▶ _What needs to be done_:
All of the data below should be written out again exactly.

(Source data)

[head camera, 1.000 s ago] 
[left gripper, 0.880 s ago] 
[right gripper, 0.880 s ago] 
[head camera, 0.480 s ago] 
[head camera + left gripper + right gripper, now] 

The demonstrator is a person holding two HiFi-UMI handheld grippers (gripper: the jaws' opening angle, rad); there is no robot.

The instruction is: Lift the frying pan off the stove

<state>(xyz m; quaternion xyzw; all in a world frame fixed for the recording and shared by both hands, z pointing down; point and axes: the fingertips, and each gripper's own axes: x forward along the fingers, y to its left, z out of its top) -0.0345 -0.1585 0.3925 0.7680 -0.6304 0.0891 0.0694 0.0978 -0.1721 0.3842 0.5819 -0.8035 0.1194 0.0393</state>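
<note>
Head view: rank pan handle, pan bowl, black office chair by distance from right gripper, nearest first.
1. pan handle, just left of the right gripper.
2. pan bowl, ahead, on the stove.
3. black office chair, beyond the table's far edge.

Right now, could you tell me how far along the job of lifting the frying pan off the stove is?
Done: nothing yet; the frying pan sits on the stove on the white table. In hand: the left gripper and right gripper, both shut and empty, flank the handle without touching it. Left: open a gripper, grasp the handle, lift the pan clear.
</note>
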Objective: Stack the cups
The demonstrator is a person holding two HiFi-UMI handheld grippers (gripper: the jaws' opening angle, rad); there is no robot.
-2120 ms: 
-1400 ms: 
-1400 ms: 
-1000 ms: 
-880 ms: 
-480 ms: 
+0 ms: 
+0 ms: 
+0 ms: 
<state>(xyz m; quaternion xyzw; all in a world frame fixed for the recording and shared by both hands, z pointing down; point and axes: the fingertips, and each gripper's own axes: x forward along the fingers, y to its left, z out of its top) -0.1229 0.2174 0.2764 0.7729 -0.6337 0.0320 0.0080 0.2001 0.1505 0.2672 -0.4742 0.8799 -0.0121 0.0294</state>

▶ _Answer for the task_:
[head camera, 1.000 s ago] 
[left gripper, 0.880 s ago] 
[right gripper, 0.880 s ago] 
[head camera, 0.480 s ago] 
[head camera + left gripper + right gripper, now] 

The demonstrator is a person holding two HiFi-UMI handheld grippers (gripper: the jaws' opening angle, rad); there is no robot.

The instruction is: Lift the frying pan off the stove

<state>(xyz m; quaternion xyzw; all in a world frame fixed for the recording and shared by both hands, z pointing down; point and axes: the fingertips, and each gripper's own axes: x forward along the fingers, y to its left, z out of its top) -0.0345 -0.1585 0.3925 0.7680 -0.6304 0.0891 0.0694 0.0978 -0.1721 0.3842 0.5819 -0.8035 0.1194 0.0393</state>
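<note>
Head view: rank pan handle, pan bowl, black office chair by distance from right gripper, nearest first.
1. pan handle, just left of the right gripper.
2. pan bowl, ahead, on the stove.
3. black office chair, beyond the table's far edge.

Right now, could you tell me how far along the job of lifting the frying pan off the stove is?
Done: nothing yet; the frying pan sits on the stove on the white table. In hand: the left gripper and right gripper, both shut and empty, flank the handle without touching it. Left: open a gripper, grasp the handle, lift the pan clear.
</note>
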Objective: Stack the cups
The demonstrator is a person holding two HiFi-UMI handheld grippers (gripper: the jaws' opening angle, rad); there is no robot.
-2120 ms: 
-1400 ms: 
-1400 ms: 
-1000 ms: 
-880 ms: 
-480 ms: 
+0 ms: 
+0 ms: 
+0 ms: 
<state>(xyz m; quaternion xyzw; all in a world frame fixed for the recording and shared by both hands, z pointing down; point and axes: the fingertips, and each gripper's own axes: x forward along the fingers, y to its left, z out of its top) -0.1229 0.2174 0.2764 0.7729 -0.6337 0.0320 0.0080 0.2001 0.1505 0.2672 -0.4742 0.8799 -0.0121 0.0294</state>

The exercise was worked through completely.